◆ **Exercise prompt**:
Each line below is to be written out in full, exactly as shown.

Start of Data

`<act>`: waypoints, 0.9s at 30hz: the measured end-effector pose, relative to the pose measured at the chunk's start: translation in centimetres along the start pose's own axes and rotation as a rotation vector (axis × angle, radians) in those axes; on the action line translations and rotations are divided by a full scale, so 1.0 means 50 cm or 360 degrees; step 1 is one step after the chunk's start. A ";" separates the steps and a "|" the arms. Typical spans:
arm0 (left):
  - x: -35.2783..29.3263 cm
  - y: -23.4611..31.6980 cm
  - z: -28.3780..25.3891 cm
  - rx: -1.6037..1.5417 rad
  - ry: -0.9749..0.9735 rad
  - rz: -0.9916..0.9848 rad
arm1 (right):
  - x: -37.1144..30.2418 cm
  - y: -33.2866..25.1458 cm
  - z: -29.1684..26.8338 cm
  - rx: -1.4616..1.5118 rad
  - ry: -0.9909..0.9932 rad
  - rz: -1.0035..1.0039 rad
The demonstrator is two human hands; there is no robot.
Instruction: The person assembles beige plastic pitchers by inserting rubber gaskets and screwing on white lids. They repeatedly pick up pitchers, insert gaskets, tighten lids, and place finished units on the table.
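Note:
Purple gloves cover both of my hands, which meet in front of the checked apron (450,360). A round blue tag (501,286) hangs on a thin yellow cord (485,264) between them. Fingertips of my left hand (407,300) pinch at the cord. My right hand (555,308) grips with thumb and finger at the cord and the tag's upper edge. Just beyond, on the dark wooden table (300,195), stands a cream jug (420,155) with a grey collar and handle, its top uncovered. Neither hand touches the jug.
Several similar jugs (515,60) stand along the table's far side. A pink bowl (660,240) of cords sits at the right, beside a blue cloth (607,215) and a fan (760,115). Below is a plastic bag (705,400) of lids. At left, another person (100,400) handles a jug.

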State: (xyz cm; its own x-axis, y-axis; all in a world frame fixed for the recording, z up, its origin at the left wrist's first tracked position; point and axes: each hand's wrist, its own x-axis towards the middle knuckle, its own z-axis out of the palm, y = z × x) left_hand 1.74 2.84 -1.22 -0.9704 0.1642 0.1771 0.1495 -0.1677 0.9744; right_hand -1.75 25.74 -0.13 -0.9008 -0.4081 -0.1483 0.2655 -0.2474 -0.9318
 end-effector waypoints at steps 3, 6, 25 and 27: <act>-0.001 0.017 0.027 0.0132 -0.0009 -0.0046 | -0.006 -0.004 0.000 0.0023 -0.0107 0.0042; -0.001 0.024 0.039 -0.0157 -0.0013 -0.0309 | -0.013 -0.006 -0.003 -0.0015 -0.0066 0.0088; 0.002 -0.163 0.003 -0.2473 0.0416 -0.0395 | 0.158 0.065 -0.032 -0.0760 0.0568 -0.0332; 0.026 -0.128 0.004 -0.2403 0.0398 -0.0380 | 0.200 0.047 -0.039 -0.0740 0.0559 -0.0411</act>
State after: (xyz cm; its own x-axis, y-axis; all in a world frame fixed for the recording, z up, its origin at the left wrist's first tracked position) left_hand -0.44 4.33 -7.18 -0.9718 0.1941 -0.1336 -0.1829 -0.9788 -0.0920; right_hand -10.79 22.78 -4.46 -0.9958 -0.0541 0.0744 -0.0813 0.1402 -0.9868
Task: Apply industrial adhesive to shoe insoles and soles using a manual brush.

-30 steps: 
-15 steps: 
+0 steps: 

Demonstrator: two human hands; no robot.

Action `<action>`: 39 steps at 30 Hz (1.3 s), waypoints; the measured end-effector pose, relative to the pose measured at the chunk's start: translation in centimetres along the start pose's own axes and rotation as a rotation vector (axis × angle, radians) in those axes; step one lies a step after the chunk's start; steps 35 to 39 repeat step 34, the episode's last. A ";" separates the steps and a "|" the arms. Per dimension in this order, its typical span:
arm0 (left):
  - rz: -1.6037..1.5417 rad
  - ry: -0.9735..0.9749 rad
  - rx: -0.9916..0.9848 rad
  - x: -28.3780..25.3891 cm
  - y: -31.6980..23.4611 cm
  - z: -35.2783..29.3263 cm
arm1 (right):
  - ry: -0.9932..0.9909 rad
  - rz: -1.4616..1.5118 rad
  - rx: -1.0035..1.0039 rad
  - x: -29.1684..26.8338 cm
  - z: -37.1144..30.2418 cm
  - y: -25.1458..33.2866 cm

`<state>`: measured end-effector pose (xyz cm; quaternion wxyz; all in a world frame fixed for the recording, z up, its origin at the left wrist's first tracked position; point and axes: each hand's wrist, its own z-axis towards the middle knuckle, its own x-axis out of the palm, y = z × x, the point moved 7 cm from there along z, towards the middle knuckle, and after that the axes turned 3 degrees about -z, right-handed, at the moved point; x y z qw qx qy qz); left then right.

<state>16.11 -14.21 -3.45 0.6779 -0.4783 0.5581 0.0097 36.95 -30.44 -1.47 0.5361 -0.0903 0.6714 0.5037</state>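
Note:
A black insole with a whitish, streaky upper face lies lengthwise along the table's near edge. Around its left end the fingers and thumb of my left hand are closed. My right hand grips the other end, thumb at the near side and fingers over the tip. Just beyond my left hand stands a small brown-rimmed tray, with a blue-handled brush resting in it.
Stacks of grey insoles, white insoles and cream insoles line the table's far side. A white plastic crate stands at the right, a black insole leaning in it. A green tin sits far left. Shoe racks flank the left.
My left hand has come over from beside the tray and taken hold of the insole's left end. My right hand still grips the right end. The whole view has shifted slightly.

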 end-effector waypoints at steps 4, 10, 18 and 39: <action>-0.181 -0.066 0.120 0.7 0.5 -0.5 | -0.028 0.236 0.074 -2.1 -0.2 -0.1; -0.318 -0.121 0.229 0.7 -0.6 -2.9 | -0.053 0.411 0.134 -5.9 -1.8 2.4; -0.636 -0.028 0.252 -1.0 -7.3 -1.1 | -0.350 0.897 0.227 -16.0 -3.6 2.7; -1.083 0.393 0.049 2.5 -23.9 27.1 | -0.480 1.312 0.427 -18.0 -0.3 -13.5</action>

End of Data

◆ **Response to the exercise**:
`<act>`: waypoints, 0.9s at 30hz: the measured end-effector pose, relative to the pose measured at the chunk's start: translation in centimetres along the start pose's own axes and rotation as a rotation vector (axis × angle, radians) in those axes; on the action line translations and rotations are divided by a full scale, so 1.0 means 50 cm or 360 degrees; step 1 is one step after the chunk's start. A ";" separates the steps and a "|" the arms. Typical spans:
arm0 (left):
  - x: -35.2783..29.3263 cm
  - y: -23.4611..31.6980 cm
  - z: -28.3780..25.3891 cm
  - rx: -1.6037..1.5417 rad
  - ry: -0.9749..0.9735 rad
  - rz: -0.9916..0.9848 rad
arm1 (right):
  - x: -37.1144..30.2418 cm
  - y: -33.2866..25.1458 cm
  - z: -29.1684..26.8338 cm
  - rx: -1.4616..1.5118 rad
  - ry: -0.9909..0.9932 rad
  - rz: -1.0035..1.0039 rad
The demonstrator is two human hands; there is no robot.
Instruction: The person assembles beige plastic pitchers by inserting rubber gaskets and screwing on white lids. They repeatedly pick up pitchers, insert gaskets, tighten lids, and place finished units on the table.
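Note:
Purple gloves cover both of my hands, which meet in front of the checked apron (450,360). A round blue tag (501,286) hangs on a thin yellow cord (485,264) between them. Fingertips of my left hand (407,300) pinch at the cord. My right hand (555,308) grips with thumb and finger at the cord and the tag's upper edge. Just beyond, on the dark wooden table (300,195), stands a cream jug (420,155) with a grey collar and handle, its top uncovered. Neither hand touches the jug.
Several similar jugs (515,60) stand along the table's far side. A pink bowl (660,240) of cords sits at the right, beside a blue cloth (607,215) and a fan (760,115). Below is a plastic bag (705,400) of lids. At left, another person (100,400) handles a jug.
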
State: (xyz cm; its own x-axis, y-axis; all in a world frame fixed for the recording, z up, its origin at the left wrist's first tracked position; point and axes: each hand's wrist, its own x-axis towards the middle knuckle, its own z-axis out of the palm, y = z × x) left_hand 1.74 2.84 -1.22 -0.9704 0.1642 0.1771 0.1495 -0.1677 0.9744; right_hand -1.75 25.74 -0.13 -0.9008 -0.4081 -0.1483 0.2655 -0.2474 -0.9318
 end-effector waypoints at steps 3, 6, 25 and 27: <act>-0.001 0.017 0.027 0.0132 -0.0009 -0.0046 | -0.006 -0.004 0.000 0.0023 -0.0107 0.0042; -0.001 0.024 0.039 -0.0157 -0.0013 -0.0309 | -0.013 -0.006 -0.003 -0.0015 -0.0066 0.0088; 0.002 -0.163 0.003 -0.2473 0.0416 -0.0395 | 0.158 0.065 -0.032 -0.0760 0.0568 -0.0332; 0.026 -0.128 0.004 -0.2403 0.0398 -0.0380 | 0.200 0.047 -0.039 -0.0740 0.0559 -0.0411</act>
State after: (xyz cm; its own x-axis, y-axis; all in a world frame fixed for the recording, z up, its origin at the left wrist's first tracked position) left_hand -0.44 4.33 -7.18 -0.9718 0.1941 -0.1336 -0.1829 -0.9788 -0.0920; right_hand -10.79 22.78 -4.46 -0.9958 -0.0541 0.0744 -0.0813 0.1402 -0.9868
Task: Apply industrial adhesive to shoe insoles and soles using a manual brush.

-30 steps: 
-15 steps: 
+0 steps: 

Demonstrator: two human hands; no robot.

Action `<action>`: 39 steps at 30 Hz (1.3 s), waypoints; the measured end-effector pose, relative to the pose measured at the chunk's start: translation in centimetres along the start pose's own axes and rotation as a rotation vector (axis × angle, radians) in those axes; step one lies a step after the chunk's start; steps 35 to 39 repeat step 34, the episode's last. A ";" separates the steps and a "|" the arms. Per dimension in this order, its typical span:
arm0 (left):
  - rz: -1.6037..1.5417 rad
  - ry: -0.9735..0.9749 rad
  - rx: -0.9916..0.9848 rad
  - x: -28.3780..25.3891 cm
  - y: -31.6980..23.4611 cm
  - z: -35.2783..29.3263 cm
arm1 (right):
  - ry: -0.9932..0.9909 rad
  - rz: -1.4616..1.5118 rad
  - rx: -1.0035..1.0039 rad
  - x: -29.1684..26.8338 cm
  - z: -37.1144..30.2418 cm
  - y: -25.1458..33.2866 cm

`<state>`: measured end-effector pose (xyz cm; quaternion wxyz; all in a world frame fixed for the recording, z up, its origin at the left wrist's first tracked position; point and axes: each hand's wrist, its own z-axis towards the middle knuckle, its own x-axis out of the palm, y = z × x, the point moved 7 cm from there along z, towards the middle knuckle, and after that the axes turned 3 degrees about -z, right-handed, at the moved point; x y z qw qx qy qz); left then right.

<state>16.11 -14.21 -3.45 0.6779 -0.4783 0.5581 0.0097 36.95 -30.44 -1.47 0.5361 -0.0903 0.6714 0.5037</state>
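Note:
A black insole with a whitish, streaky upper face lies lengthwise along the table's near edge. Around its left end the fingers and thumb of my left hand are closed. My right hand grips the other end, thumb at the near side and fingers over the tip. Just beyond my left hand stands a small brown-rimmed tray, with a blue-handled brush resting in it.
Stacks of grey insoles, white insoles and cream insoles line the table's far side. A white plastic crate stands at the right, a black insole leaning in it. A green tin sits far left. Shoe racks flank the left.
My left hand has come over from beside the tray and taken hold of the insole's left end. My right hand still grips the right end. The whole view has shifted slightly.
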
 end-effector waypoints at steps 4, 10, 18 and 39: <action>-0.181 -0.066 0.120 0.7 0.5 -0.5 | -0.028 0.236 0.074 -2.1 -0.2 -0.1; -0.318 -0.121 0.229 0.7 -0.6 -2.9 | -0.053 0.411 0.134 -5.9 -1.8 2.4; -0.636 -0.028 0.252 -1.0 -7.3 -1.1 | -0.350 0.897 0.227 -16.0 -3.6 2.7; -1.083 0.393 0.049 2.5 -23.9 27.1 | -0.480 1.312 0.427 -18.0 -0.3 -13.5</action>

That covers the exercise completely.